Michael Anthony Claudio  Wincott (born January 21, 1958) is a Canadian actor. His deep, raspy voice has often led to his being cast in villainous roles.

Some of his best-known roles include Guy of Gisborne in Robin Hood: Prince of Thieves (1991); Top Dollar, the main antagonist in The Crow (1994); music mogul Philo Gant in Strange Days (1995); mercenary Frank Elgyn in Alien: Resurrection (1997); hacker Adrian Cross on the TV miniseries 24: Live Another Day (2014); and cinematographer Antlers Holst in Nope (2022).

Early life and education
Wincott was born in Toronto and grew up in an east end suburb. His father is English while his mother was from Piacenza, Italy.  Wincott also has two brothers, one of whom is actor and martial artist Jeff Wincott, a star of the late 80s TV series Night Heat.

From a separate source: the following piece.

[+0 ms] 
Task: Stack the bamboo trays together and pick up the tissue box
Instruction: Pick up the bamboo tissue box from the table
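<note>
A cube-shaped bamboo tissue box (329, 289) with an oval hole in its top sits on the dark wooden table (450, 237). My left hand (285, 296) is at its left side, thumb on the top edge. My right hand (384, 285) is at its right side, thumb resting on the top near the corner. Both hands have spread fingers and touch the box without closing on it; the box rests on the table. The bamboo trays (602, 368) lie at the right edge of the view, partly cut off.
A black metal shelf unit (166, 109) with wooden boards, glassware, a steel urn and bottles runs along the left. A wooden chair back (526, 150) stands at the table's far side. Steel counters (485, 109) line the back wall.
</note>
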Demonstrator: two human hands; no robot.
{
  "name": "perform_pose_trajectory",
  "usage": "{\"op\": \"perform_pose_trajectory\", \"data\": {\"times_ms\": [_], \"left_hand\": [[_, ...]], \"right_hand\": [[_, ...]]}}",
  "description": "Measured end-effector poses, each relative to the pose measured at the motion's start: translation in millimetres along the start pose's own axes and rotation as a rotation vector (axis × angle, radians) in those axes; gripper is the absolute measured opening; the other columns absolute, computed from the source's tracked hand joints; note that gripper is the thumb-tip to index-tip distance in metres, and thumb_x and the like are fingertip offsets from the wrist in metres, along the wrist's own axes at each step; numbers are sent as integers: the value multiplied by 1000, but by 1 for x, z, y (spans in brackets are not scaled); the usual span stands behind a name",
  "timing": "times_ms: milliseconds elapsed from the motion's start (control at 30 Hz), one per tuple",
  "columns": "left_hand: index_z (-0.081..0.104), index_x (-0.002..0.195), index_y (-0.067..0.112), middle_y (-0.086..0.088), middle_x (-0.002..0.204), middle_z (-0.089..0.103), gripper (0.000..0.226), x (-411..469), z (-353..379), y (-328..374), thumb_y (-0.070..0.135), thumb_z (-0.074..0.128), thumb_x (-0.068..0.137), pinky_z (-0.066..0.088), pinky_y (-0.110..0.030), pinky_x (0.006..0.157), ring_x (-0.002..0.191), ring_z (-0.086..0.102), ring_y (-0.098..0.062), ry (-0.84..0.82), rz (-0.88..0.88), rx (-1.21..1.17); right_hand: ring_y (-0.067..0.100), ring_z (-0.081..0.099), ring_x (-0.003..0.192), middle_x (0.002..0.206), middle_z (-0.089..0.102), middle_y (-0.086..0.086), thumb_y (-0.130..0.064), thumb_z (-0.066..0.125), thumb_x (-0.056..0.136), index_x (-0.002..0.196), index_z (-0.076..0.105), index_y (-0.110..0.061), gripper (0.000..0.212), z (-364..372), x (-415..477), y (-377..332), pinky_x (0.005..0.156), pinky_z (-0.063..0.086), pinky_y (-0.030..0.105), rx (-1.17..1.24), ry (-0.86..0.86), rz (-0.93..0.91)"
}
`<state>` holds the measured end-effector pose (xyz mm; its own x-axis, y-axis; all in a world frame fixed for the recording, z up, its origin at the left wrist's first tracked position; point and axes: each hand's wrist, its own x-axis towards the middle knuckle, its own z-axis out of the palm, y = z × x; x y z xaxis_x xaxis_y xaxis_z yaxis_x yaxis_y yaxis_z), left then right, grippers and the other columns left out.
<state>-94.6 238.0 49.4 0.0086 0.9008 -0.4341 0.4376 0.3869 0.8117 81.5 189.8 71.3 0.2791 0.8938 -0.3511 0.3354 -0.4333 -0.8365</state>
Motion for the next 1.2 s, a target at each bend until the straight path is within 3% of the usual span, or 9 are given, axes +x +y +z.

In a 2014 interview with L'Uomo Vogue (the Italian edition of Men's Vogue) Wincott said he fell in love with cinema as a young child and took drama classes in High School. He was educated at the Victoria University, a college of the University of Toronto then in 1982 he enrolled at the Juilliard School in New York City, graduating in 1986. Wincott credited director Des McAnuff, as well as his father, with encouraging him to enroll at the prestigious acting school.

Career
In 1976, Wincott starred in his first film, titled Earthbound, as Cole Buckley, a troubled teenager living in a small Saskatchewan town. Actors Kate Reid and Gerard Parkes played his parents in the film. The film aired on CBC-TV's Front Row Centre series in January 1977.

In 1979 Wincott starred in the Canadian adventure drama film Wild Horse Hank alongside Linda Blair. In 1981 he appeared in the Canadian drama film Circle of Two starring Richard Burton. He also appeared on two episodes of the Canadian TV Series The Littlest Hobo in 1979 and 1981.

After graduating from Juilliard, Wincott was cast in the 1987 film The Sicilian in the role of Corporal Silvestro Canio. That same year he was also cast in the Eric Bogosian play Talk Radio as a stoned heavy metal fan named Kent.  The following year Wincott appeared in Oliver Stone's film based on the play. In the 1980s he also appeared on such American TV series as Miami Vice, Crime Story and The Equalizer, as well as Canadian police drama series Night Heat—a series starring his brother Jeff.

Wincott's stage performances include the off-Broadway productions Road (1988) starring Joan Cusack and Kevin Bacon, and the Sam Shepard play States of Shock (1991) starring John Malkovich. He also appeared on Broadway starring in the play Serious Money (1988) alongside Kate Nelligan, Alec Baldwin and John Pankow, as well as appearing in The Secret Rapture (1989) starring Blair Brown.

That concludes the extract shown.